Nor tears. Their blind eyes see not your tears flow.
Nor honour. It is easy to be dead.

Say only this, "They are dead." Then add thereto,
"Yet many a better one has died before."
Then, scanning all the o'ercrowded mass, should you
Perceive one face that you loved heretofore,
It is a spook. None wears the face you knew.
Great death has made all his for evermore.

Charles Hamilton Sorley
1915

[**Note: Captain Charles Hamilton Sorley (19 May 1895–13 October 1915) was a British poet. Born in Aberdeen, Scotland, he was the son of William Ritchie Sorley. He was educated at Marlborough College (1908–13). At Marlborough College, Sorley's favourite pursuit was cross-country running in the rain, a theme evident in many of his pre-war poems, including "Rain" and "The Song of the Ungirt Runners." Before taking up a scholarship to study at University College, Oxford, Sorley studied in Schwerin, Germany, up to the outbreak of World War I. After a brief detention in Trier, Sorley returned to England and volunteered for military service, joining the Suffolk Regiment. He arrived at the Western Front in France as a lieutenant in May, 1915, and quickly rose to the rank of captain. Sorley was shot in the head by a sniper at the Battle of Loos and died at age twenty on October 13, 1915.

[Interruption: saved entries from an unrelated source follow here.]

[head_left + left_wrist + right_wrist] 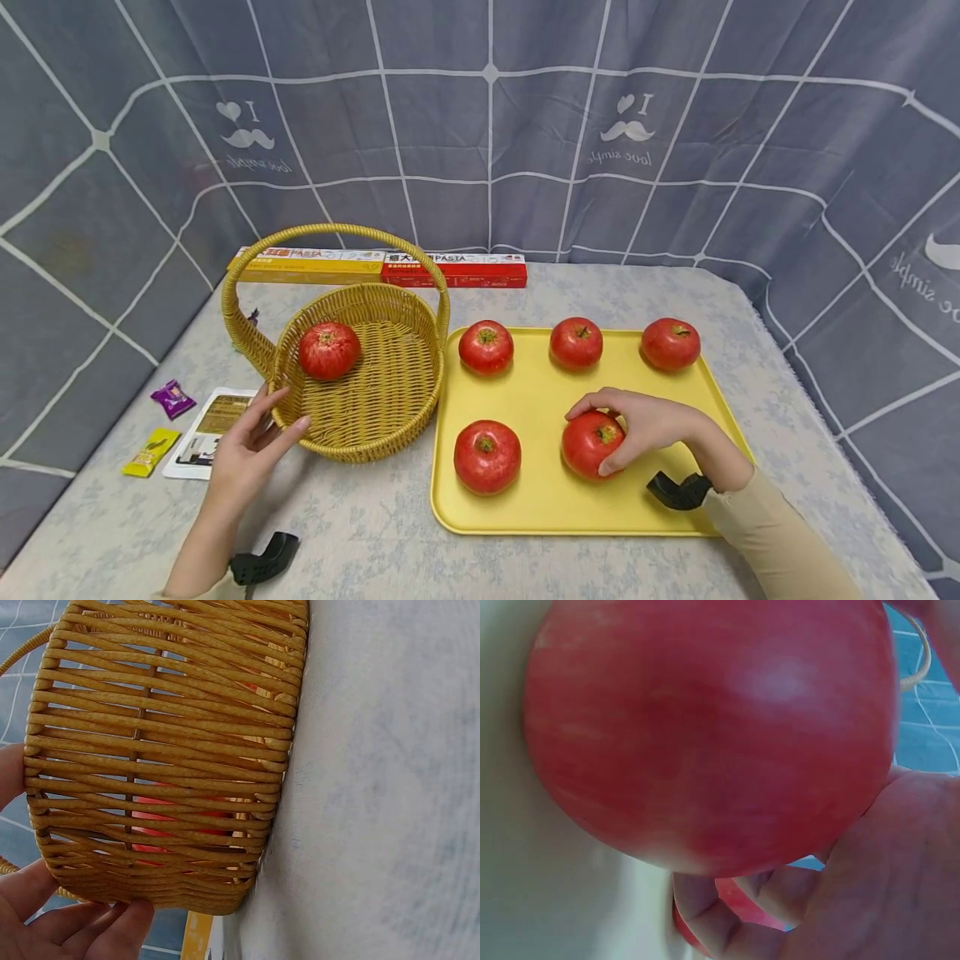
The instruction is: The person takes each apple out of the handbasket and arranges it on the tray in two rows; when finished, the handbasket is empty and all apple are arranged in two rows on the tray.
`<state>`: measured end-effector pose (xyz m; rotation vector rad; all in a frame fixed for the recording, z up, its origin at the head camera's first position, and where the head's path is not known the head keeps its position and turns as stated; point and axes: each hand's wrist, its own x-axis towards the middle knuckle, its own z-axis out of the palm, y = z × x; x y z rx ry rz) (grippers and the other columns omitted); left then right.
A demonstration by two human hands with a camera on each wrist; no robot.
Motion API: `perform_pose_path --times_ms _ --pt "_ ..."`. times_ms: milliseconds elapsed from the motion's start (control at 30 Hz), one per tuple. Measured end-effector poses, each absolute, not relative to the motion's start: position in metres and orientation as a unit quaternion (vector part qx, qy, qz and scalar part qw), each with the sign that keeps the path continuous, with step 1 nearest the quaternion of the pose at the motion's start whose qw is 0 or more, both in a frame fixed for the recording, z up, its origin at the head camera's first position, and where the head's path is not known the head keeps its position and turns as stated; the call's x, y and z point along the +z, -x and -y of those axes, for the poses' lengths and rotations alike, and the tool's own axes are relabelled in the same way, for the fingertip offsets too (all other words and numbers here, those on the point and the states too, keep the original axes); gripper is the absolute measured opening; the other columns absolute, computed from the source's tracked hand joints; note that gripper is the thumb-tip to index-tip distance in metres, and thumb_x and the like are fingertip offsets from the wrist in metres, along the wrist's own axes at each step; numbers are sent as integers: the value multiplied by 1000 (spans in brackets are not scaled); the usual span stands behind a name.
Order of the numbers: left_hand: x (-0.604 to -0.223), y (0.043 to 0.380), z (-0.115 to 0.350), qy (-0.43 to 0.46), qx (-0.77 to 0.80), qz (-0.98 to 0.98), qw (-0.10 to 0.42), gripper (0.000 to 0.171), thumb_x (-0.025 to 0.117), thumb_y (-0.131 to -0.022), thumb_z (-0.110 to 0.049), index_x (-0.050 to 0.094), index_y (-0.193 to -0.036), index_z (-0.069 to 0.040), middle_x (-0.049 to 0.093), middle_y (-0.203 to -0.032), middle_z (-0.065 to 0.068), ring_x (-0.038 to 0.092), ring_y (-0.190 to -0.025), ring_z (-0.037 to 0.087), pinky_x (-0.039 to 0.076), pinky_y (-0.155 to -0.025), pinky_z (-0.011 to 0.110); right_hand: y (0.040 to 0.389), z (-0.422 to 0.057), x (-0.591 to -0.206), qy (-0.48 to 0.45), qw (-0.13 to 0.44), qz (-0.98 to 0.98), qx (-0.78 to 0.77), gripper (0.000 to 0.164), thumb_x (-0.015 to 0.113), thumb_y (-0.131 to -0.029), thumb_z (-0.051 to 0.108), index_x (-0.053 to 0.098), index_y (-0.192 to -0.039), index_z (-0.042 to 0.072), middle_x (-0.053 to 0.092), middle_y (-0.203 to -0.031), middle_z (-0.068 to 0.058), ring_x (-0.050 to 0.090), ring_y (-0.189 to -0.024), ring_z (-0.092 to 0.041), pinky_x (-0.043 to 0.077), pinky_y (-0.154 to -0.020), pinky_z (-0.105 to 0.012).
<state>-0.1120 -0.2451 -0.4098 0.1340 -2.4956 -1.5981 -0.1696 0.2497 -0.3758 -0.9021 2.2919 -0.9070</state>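
A yellow wicker basket with a tall hoop handle stands left of centre, holding one red apple. At its near left rim my left hand grips the edge, the thumb up at the rim and other fingers against the side. On the yellow tray, my right hand grips a red apple, with fingers and thumb around it. Up close that apple fills much of the right wrist view, its lower side near the tray surface.
Other apples on the tray are a near-left one and a back row. Behind the basket lie a yellow pasta box and a red one. Purple and yellow packets and a white packet lie left.
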Motion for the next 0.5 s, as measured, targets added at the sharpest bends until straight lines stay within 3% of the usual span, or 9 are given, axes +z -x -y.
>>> perform_pose_path --times_ms 233,367,500 --pt "-409 113 245 -45 -533 841 88 60 67 -89 -19 42 -139 1 17 -154 14 30 -132 39 36 -85 2 182 -238 -353 341 269 -848 -304 69 77 -76 37 50 -133 9 52 -130 -5 48 -116 -26 44 -94 -42" --pt "-409 112 245 -44 -533 840 93 59 67 -88 -18 43 -138 2 18 -153 15 31 -132 39 36 -85 2 194 -218 -320 360 210 -855 -308 63 72 -82 38 49 -134 12 52 -131 0 49 -119 -22 40 -99 -45" --pt "-410 111 245 -41 -535 838 97 58 68 -88 -16 44 -137 3 19 -153 15 32 -132 38 37 -85 2 209 -186 -289 398 154 -836 -346 53 70 -86 28 50 -133 12 53 -129 4 51 -118 -14 41 -99 -40"
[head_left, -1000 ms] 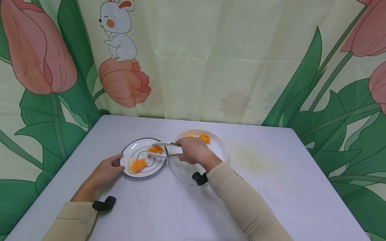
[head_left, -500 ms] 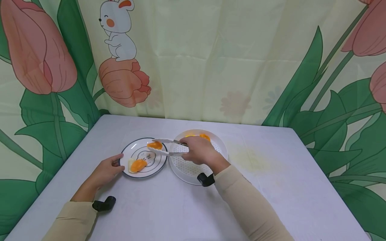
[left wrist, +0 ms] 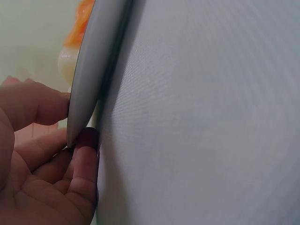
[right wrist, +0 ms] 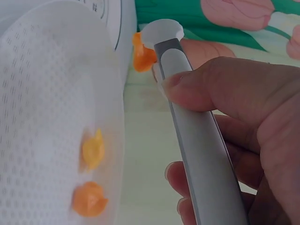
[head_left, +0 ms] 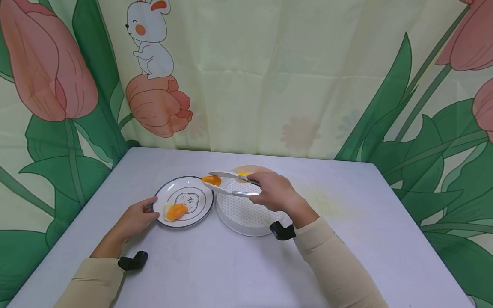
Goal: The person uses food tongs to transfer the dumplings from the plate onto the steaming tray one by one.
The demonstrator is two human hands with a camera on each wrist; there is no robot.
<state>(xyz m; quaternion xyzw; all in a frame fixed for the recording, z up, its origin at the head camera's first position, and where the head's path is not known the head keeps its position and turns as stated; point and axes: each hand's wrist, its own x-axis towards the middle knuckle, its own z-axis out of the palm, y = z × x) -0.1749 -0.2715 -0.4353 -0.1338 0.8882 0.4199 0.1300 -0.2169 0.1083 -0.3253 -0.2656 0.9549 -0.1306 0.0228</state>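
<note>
My left hand (head_left: 135,220) pinches the left rim of a white plate (head_left: 200,209) with a dark blue edge, thumb above and fingers beneath. On the plate lie an orange dumpling-like piece (head_left: 177,211) and a pale one (head_left: 167,209), touching. My right hand (head_left: 277,192) grips metal tongs (head_left: 240,193) with white tips. Between the tips is another orange dumpling-like piece (head_left: 212,180), held above the gap between the plate and a white perforated steamer tray (head_left: 246,231). In the right wrist view, a yellow piece (right wrist: 93,150) and an orange piece (right wrist: 89,199) lie in the tray.
Both dishes stand side by side on a table with a white cloth (head_left: 200,269). A faint yellowish stain (head_left: 319,203) marks the cloth right of the tray. Behind the table hangs a curtain (head_left: 246,85) printed with tulips and a rabbit.
My right hand has moved right, carrying the tongs and the orange piece from over the plate to its right edge and higher. My left hand stays at the plate's rim.
</note>
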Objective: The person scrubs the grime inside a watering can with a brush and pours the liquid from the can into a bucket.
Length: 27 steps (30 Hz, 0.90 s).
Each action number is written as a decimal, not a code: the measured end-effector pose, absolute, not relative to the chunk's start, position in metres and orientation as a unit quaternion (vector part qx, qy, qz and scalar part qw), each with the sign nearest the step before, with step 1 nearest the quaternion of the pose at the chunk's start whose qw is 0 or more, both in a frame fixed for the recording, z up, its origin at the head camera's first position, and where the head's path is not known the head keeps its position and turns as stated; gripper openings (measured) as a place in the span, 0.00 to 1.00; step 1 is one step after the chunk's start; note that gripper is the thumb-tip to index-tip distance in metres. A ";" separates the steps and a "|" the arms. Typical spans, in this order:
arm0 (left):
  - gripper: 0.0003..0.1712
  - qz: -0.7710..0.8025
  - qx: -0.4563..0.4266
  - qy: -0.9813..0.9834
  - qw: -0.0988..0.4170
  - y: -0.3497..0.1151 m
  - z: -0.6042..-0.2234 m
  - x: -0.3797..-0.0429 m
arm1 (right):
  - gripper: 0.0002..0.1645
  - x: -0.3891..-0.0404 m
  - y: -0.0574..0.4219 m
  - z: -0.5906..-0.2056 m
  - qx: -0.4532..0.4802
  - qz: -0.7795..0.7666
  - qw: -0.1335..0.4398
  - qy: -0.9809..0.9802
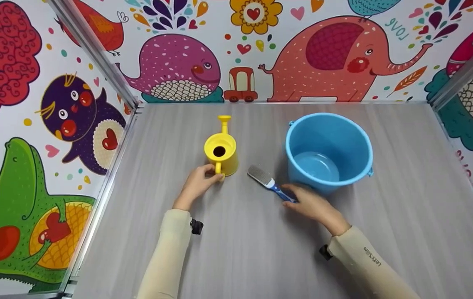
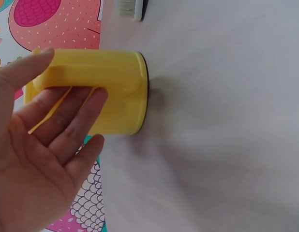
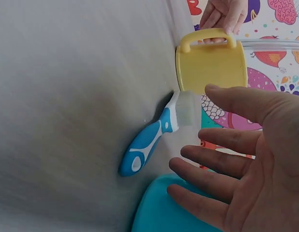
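A yellow watering can (image 1: 230, 161) stands upright on the grey table, its spout toward the back wall. My left hand (image 1: 197, 183) is at its handle (image 2: 91, 76), the thumb over the top end and the fingers reaching through behind it. To the right lies a blue-and-white brush (image 1: 262, 176), bristles on its far end. Fingers spread, my right hand (image 3: 241, 159) hovers beside the brush's handle (image 3: 142, 150) with nothing in its grasp. A blue bucket (image 1: 340, 183) stands upright just beyond the right hand; its inside shows bare.
Behind the table rises a wall (image 1: 253, 50) printed with cartoon animals, and another printed panel (image 1: 33, 174) runs along the left. Metal frame rails (image 1: 95, 50) edge the corners. A small black device (image 1: 197, 226) sits at the left wrist.
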<state>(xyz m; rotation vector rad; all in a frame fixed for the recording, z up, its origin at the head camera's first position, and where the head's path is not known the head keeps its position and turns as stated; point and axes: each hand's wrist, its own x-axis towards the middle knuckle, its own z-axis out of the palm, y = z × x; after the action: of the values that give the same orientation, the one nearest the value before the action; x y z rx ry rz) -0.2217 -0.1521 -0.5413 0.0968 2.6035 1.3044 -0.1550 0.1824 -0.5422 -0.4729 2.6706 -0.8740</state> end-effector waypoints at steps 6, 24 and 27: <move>0.13 0.490 0.041 0.863 0.113 -0.152 -0.550 -0.224 | 0.27 -0.156 0.181 -0.551 -0.140 -0.293 0.136 0.936; 0.19 0.577 0.042 0.800 0.159 -0.148 -0.561 -0.231 | 0.20 -0.152 0.153 -0.577 -0.132 -0.202 0.028 0.970; 0.20 0.580 0.063 0.795 0.165 -0.148 -0.562 -0.232 | 0.17 -0.151 0.150 -0.580 -0.121 -0.215 0.033 0.969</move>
<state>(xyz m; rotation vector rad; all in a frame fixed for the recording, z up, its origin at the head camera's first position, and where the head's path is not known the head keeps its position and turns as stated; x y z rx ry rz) -0.2319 -0.1480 -0.5616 0.1786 2.2652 1.6531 -0.1515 0.1503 -0.5805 -0.3731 2.9801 -0.6603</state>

Robert Graves, a contemporary of Sorley's, described him in his book, Goodbye to All That, as "one of the three poets of importance killed during the war." (The other two were Isaac Rosenberg and Wilfred Owen.)

In his work Sorley may be seen as a forerunner of Siegfried Sassoon and Owen, and his unsentimental style stands in direct contrast to that of Rupert Brooke. Sorley's last poem was recovered from his kit after his death, and includes some of his most famous lines:

When you see millions of the mouthless dead
Across your dreams in pale battalions go

Sorley's sole work was published posthumously in January, 1916, and immediately became a critical success, with six editions printed that year. Sorley is regarded by some, including the Poet Laureate John Masefield (1878–1967), as the greatest loss of all the poets killed during the war. Despite the horrors of World War I, Sorley felt it had freed his spirit.

On November 11, 1985, Sorley was among 16 Great War poets commemorated on a slate stone unveiled in Westminster Abbey's Poet's Corner. The inscription on the stone was written by a fellow Great War poet, Wilfred Owen. It reads: "My subject is War, and the pity of War. The Poetry is in the pity."]

**Wikipedia contributors, "Charles Sorley," Wikipedia, The Free Encyclopedia, http://en.wikipedia.org/wiki/Charles_Sorley (accessed April 9, 2009).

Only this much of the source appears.